Host Michelle Schroeder Fletcher interviews Larry Merculieff who is won of the presenters at the Earth and Spirit Council's Earthday Conference this Friday, April 20th and Saturday, April 21st.

Larry Merculieff has almost four decades of experience serving his people, the Aleuts of the Pribilof Islands and other Alaska Native peoples in a number of capacities. His reach has been broad and varied—a few of the positions he’s held include: City Manager of St. Paul Island, Commissioner of the Alaska Department of Commerce and Economic Development, President and CEO of Tanadgusix Corporation, Chairman of the Board of The Aleut Corporation, and General Manager of the Central Bering Sea Fishermen’s Association (one of the six Community Development Quota groups created by Congress to receive fish allocations in Alaska).

From 2000–2003, Merculieff served as the Director of the Department of Public Policy and Advocacy in the Rural Alaska Community Action Program. As Director, Merculieff led the largest subsistence rights march in Alaska’s history and emceed the subsistence rally after the march.

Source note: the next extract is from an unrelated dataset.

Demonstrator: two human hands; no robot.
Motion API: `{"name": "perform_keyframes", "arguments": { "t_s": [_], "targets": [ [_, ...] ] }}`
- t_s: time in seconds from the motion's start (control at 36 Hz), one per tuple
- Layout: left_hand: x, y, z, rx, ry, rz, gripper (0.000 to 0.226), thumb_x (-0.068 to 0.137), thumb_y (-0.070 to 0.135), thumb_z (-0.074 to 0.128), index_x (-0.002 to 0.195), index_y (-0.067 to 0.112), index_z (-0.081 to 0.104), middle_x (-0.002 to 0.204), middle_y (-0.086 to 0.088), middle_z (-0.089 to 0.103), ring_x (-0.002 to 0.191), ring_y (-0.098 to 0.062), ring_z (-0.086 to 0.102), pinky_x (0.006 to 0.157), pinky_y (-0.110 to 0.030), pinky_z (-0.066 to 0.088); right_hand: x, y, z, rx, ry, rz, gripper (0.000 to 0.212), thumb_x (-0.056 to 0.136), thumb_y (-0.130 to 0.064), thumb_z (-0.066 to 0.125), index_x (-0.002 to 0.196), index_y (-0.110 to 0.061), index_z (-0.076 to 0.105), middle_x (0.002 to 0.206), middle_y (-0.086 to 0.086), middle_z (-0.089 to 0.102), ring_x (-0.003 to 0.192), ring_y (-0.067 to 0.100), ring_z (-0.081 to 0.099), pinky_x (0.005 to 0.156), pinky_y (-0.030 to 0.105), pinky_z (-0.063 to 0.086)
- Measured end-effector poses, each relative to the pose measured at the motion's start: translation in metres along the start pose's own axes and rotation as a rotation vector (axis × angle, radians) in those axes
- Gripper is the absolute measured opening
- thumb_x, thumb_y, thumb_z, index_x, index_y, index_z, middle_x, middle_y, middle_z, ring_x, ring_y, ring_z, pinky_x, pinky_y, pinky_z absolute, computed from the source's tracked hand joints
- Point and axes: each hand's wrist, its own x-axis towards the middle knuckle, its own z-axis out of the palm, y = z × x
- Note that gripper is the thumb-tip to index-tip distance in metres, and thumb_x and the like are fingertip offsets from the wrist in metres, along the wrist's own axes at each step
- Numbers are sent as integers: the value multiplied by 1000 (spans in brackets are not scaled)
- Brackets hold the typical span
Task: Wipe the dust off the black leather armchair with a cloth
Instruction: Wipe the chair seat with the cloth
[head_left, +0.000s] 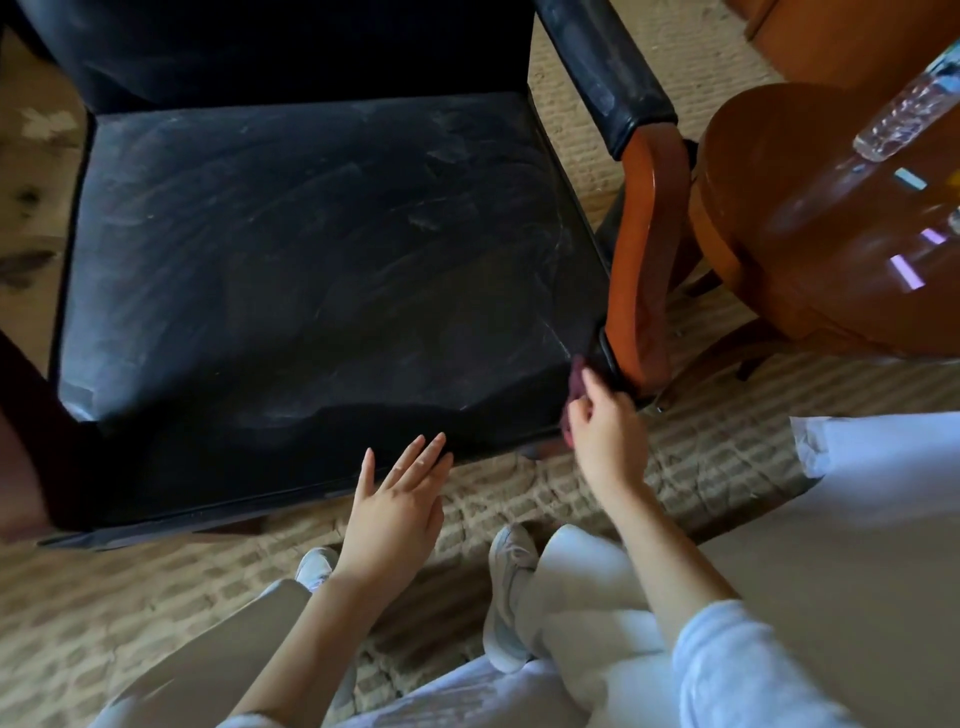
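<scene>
I am working the near right corner of the black leather armchair (322, 270), which fills the left and middle of my view, seat toward me and backrest at the far edge. My right hand (605, 423) is curled round a dark reddish cloth (575, 382) and holds it against that corner, just beside the orange-brown wooden arm post (644, 249). Only a little of the cloth shows above the fingers. My left hand (395, 512) is wide, fingers straight and close together, with the tips at the near front edge of the seat. I cannot tell whether they press on the leather or only hover over it.

Grey smears and swirls of dust lie across most of the seat, thickest toward the far right, and the padded armrest (608, 67) at the far right looks chalky too. I judge the wiping to be under way at the edge, with most of the surface not yet done.

The next move calls for a flatter cloth and long overlapping strokes from this corner leftward and up the seat, with my left hand steadying the chair. When I reach the armrest I must mind the wooden bench (779, 156) close on its right, since a clear glass piece (904, 109) stands on it
</scene>
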Motion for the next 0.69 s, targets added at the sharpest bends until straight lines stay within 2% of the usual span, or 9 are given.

The march was instrumental in protecting Alaska Native subsistence rights.

Merculieff has helped found and lead numerous environmental organizations. He has also won numerous awards for his work. In 2007 he received the Buffet Finalist Award for Indigenous Leadership, and the Alaska Forum on the Environment Award for Environmental Excellence, for lifetime achievements in environment.

Close to Merculieff’s heart are issues related to cultural and community wellness, traditional ways of living, Elder wisdom, and the environment. Having had a traditional upbringing, Merculieff has been, and continues to be, a strong voice advocating the meaningful application of traditional knowledge and wisdom obtained from Elders.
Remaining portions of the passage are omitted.